Association of insulin-like growth factor-I with the severity and outcomes of acute ischemic stroke

Masoud Mehrpour 1, Hessam Rahatlou 2, Negar Hamzehpur 3, Sahand Kia 4, Mahdi Safdarian 1
PMCID: PMC5392195  PMID: 28435630

Abstract

Background: The aim of this study was to evaluate whether higher serum levels of insulin-like growth factor-I (IGF-I) in the acute phase of ischemic stroke are associated with less severe strokes and better functional outcome in a period of 12-month follow-up.

Methods: From October 2014 to August 2015, patients with the diagnosis of acute ischemic stroke admitted to the stroke unit of Firoozgar Hospital, Tehran, Iran, entered this prospective study. National Institutes of Health Stroke Scale (NIHSS) and Modified Rankin Scale (MRS) for stroke scores were used to measure the severity and outcomes of an acute ischemic stroke at the time of admission and 1 year after the stroke, respectively.

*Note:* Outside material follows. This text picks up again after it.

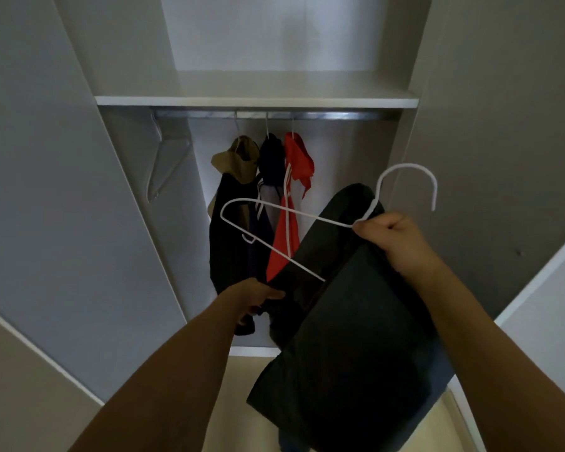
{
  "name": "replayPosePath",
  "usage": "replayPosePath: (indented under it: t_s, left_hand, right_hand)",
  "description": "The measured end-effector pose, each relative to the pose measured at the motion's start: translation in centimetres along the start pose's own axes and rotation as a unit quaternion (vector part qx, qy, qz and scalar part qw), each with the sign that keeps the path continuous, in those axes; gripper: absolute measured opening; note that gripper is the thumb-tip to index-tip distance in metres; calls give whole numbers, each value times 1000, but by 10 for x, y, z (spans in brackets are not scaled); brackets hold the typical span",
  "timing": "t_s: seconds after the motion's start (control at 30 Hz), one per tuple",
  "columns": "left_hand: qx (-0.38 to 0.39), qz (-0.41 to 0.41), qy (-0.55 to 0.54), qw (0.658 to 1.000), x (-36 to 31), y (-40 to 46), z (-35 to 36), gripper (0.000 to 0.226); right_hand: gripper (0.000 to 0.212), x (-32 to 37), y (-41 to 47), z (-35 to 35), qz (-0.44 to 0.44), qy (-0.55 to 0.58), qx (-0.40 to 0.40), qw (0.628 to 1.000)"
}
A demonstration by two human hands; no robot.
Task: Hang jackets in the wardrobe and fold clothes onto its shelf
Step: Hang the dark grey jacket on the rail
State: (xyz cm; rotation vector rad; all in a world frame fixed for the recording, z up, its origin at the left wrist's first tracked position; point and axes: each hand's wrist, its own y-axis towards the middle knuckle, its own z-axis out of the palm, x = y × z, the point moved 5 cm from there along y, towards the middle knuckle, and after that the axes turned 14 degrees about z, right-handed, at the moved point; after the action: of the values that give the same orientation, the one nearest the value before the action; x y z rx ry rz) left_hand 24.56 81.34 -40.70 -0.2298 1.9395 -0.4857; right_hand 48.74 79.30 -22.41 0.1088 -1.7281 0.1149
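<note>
Matt dark cloth jacket (pixel 346 321), smooth white, perhaps coated-wire, hanger (pixel 274 207), shiny metal rail (pixel 323 115).

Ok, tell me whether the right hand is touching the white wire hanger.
Touching. The head view shows the right hand with fingers curled round the white wire hanger just below its hook.

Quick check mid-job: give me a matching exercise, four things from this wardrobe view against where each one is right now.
Things:
1. white hanger
2. red jacket
3. dark garment
4. shelf

States:
a. hangs on the rail, rightmost of three
b. held at its neck by the right hand
c. bare board above the rail
d. off the rail, gripped by both hands, left hand at its edge

Pairs: 1-b, 2-a, 3-d, 4-c
</note>
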Motion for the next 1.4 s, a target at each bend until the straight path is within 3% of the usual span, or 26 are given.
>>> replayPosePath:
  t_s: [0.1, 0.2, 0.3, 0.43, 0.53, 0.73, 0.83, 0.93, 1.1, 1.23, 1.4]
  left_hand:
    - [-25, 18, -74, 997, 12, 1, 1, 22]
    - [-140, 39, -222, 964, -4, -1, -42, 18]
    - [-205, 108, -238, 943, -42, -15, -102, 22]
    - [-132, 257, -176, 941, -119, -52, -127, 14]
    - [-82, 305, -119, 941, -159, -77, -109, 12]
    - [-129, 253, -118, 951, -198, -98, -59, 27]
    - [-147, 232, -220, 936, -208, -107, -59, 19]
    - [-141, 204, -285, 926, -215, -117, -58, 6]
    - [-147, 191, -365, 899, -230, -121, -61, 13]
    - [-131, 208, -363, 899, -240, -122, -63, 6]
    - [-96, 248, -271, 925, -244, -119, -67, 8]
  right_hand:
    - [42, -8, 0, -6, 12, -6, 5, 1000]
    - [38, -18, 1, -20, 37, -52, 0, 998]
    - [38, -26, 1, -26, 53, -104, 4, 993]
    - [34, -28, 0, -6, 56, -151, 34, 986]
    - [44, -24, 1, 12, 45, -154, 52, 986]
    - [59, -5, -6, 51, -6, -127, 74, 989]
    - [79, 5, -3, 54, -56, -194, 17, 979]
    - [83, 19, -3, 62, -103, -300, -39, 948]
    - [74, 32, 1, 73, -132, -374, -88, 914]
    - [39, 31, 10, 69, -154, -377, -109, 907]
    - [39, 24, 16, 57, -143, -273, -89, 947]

Results: A total of 60 acute ischemic stroke patients (28 male, 32 female) with the mean age of 71.1 ± 9.0 years were evaluated for the serum level of IGF-I at the time of admission to the stroke unit of Firoozgar Hospital. There was seen a significant correlation between the IGF-I serum level and the MRS scores (P = 0.020; correlation coefficient = −0.32). IGF-I serum level had no significant correlation with NIHSS scores.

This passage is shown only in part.